> Exercise goal: All lines before the one containing "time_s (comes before", plus that line itself, are to be printed exactly as they appear below.

===== Stored data

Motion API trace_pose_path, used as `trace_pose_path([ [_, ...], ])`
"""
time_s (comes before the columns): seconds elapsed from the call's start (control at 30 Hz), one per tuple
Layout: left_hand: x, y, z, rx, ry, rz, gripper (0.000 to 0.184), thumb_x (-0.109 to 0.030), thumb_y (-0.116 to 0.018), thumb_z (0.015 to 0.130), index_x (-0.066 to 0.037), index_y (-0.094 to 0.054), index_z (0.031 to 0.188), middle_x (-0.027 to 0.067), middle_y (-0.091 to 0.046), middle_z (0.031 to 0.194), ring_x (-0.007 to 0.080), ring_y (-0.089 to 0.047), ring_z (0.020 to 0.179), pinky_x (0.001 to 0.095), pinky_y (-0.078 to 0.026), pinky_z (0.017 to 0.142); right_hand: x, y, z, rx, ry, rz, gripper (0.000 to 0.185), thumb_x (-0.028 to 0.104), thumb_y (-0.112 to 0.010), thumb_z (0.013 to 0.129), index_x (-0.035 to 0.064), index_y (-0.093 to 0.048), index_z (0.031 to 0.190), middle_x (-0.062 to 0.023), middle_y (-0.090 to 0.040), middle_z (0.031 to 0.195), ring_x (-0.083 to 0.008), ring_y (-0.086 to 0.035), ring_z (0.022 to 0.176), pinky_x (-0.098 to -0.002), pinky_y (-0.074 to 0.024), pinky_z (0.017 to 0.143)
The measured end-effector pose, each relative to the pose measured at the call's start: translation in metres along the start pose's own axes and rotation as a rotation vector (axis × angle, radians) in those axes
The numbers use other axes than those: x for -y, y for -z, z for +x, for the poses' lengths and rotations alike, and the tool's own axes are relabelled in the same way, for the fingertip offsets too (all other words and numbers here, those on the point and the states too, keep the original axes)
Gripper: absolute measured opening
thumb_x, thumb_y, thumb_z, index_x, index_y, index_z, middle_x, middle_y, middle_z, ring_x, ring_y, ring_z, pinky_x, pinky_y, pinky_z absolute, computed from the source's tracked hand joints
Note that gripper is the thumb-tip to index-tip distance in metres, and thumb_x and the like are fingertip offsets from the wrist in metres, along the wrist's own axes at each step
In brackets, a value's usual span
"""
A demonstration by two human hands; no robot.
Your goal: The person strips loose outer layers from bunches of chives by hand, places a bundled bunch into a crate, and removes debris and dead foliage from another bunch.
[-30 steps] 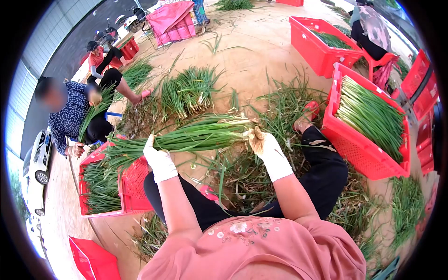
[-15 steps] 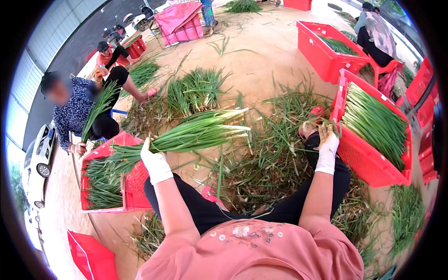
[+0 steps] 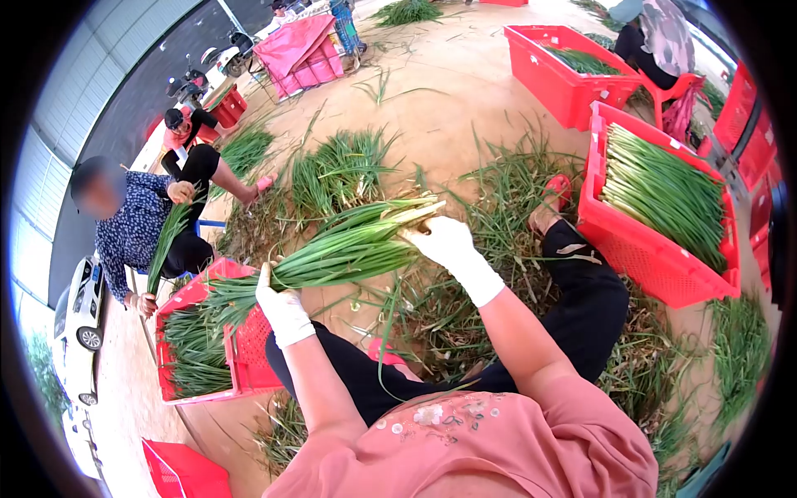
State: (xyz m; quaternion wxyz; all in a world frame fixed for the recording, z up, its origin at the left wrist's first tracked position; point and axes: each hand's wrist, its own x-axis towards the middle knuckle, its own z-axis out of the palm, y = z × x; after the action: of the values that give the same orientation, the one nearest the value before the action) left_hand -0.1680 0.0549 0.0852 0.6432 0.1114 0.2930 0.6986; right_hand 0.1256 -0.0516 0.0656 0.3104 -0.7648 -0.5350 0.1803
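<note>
Green onions (image 3: 349, 253) are being held as one slanted bundle above the littered floor (image 3: 448, 91), between the two hands. The leafy portion is being gripped by the left hand (image 3: 281, 305), which is being kept closed in its white glove, the thumb being pointed upward. The pale stalk ends are being contacted from the right by the right hand (image 3: 447, 249), also white-gloved; its fingers are being held partly curled, with a small gap being shown beside the thumb, and the firmness of the hold cannot be told. The leaf tips are being extended over the left red crate (image 3: 256, 353), in which loose green leaves (image 3: 198, 349) are being contained. Pale-ended stalks (image 3: 664, 195) are being held in rows by the right red crate (image 3: 656, 257). A leafy pile (image 3: 342, 173) is being supported by the floor beyond the bundle, and loose trimmings (image 3: 465, 328) are being spread below the hands. At the left, another bunch (image 3: 168, 245) is being held by a person in a patterned shirt (image 3: 137, 212)
</note>
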Motion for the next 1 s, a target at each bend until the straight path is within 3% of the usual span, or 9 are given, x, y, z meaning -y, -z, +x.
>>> trace_pose_path([
  [0.13, 0.003, 0.008, 0.001, -0.05, 0.023, 0.029, 0.005, -0.008, -0.059, 0.08, -0.003, -0.058, 0.08, 0.0088, -0.061, 0.079, 0.0238, -0.061, 0.079, 0.041, -0.05, 0.076, -0.021, -0.038, 0.003, -0.061, 0.11, 0.342, 0.034, 0.035, -0.056, 0.082, 0.0022, -0.065, 0.088, -0.0187, -0.063, 0.08, -0.0307, -0.061, 0.076, -0.0371, -0.0465, 0.07],
  [0.27, 0.002, 0.022, 0.013, -0.09, 0.114, -0.025, 0.006, -0.009, -0.058, 0.082, -0.004, -0.059, 0.084, 0.0111, -0.063, 0.086, 0.0258, -0.061, 0.081, 0.0476, -0.049, 0.078, -0.058, -0.043, -0.007, -0.308, -0.157, 1.005, 0.024, 0.024, -0.054, 0.083, 0.0016, -0.063, 0.086, -0.0061, -0.065, 0.076, -0.0172, -0.057, 0.061, -0.0286, -0.0448, 0.06],
  [0.33, 0.006, 0.019, 0.007, -0.118, 0.101, 0.009, 0.006, -0.009, -0.058, 0.081, -0.004, -0.059, 0.084, 0.0101, -0.063, 0.085, 0.0256, -0.061, 0.08, 0.0468, -0.049, 0.077, -0.082, -0.017, -0.012, -0.395, -0.399, 1.315, 0.017, 0.02, -0.053, 0.084, 0.0055, -0.06, 0.078, 0.0017, -0.057, 0.064, -0.0066, -0.043, 0.047, -0.0219, -0.0371, 0.05],
  [0.47, 0.004, 0.021, 0.007, -0.136, 0.084, -0.006, 0.005, -0.008, -0.059, 0.079, -0.003, -0.059, 0.08, 0.0084, -0.062, 0.078, 0.0245, -0.061, 0.077, 0.0405, -0.051, 0.074, -0.213, 0.018, -0.006, -0.697, -0.412, 1.982, 0.014, 0.021, -0.053, 0.085, 0.0131, -0.056, 0.074, 0.0095, -0.042, 0.053, -0.0045, -0.033, 0.04, -0.0205, -0.0315, 0.043],
  [0.53, 0.0, 0.025, 0.016, -0.129, 0.058, -0.01, 0.005, -0.008, -0.059, 0.08, -0.003, -0.059, 0.081, 0.008, -0.062, 0.078, 0.0245, -0.061, 0.079, 0.0384, -0.052, 0.074, -0.229, 0.042, -0.02, -0.841, -0.26, 1.981, 0.013, 0.022, -0.053, 0.087, 0.0145, -0.057, 0.077, 0.0121, -0.044, 0.053, -0.0042, -0.036, 0.041, -0.02, -0.0356, 0.047],
  [0.6, -0.001, 0.023, 0.011, -0.07, 0.045, -0.016, 0.006, -0.007, -0.057, 0.08, -0.001, -0.058, 0.082, 0.0086, -0.062, 0.079, 0.0246, -0.061, 0.08, 0.0376, -0.052, 0.075, -0.195, 0.056, -0.029, -0.822, -0.324, 1.579, 0.018, 0.025, -0.058, 0.085, 0.0115, -0.059, 0.098, 0.0037, -0.06, 0.086, -0.0066, -0.054, 0.072, -0.023, -0.045, 0.07],
  [0.73, 0.0, 0.004, -0.008, 0.121, -0.021, 0.075, 0.01, -0.008, -0.053, 0.083, 0.001, -0.056, 0.082, 0.0116, -0.06, 0.082, 0.0239, -0.059, 0.082, 0.042, -0.049, 0.084, -0.131, 0.04, -0.022, 0.083, -0.223, 1.445, 0.05, 0.032, -0.065, 0.08, 0.0056, -0.049, 0.12, -0.0095, -0.054, 0.117, -0.0211, -0.049, 0.11, -0.0367, -0.035, 0.094],
  [0.9, 0.004, -0.001, -0.011, 0.484, 0.002, 0.188, 0.016, -0.016, -0.053, 0.084, 0.0, -0.055, 0.082, 0.0115, -0.058, 0.088, 0.0228, -0.056, 0.086, 0.0447, -0.041, 0.092, -0.054, 0.021, -0.018, 0.195, -0.091, 1.139, 0.08, 0.038, -0.073, 0.072, -0.0064, -0.036, 0.128, -0.0147, -0.055, 0.115, -0.0205, -0.05, 0.108, -0.0322, -0.0367, 0.093],
  [1.0, 0.009, -0.015, -0.03, 0.546, -0.016, 0.212, 0.013, -0.008, -0.053, 0.08, 0.0, -0.055, 0.09, 0.0072, -0.056, 0.082, 0.0226, -0.054, 0.088, 0.054, -0.038, 0.094, -0.041, 0.002, -0.019, 0.096, -0.119, 1.112, 0.053, 0.022, -0.067, 0.08, -0.0046, -0.046, 0.121, -0.0098, -0.061, 0.099, -0.0152, -0.057, 0.088, -0.0238, -0.0461, 0.075],
])
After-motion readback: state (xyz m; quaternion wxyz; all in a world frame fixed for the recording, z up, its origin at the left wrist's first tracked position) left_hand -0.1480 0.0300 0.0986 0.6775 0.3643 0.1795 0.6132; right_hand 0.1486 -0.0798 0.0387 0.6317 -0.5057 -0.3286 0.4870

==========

> Exercise answer:
Motion API trace_pose_path, used as `trace_pose_path([ [_, ...], ])`
"""
time_s (comes before the columns): seconds elapsed from the call's start (control at 30 Hz), one per tuple

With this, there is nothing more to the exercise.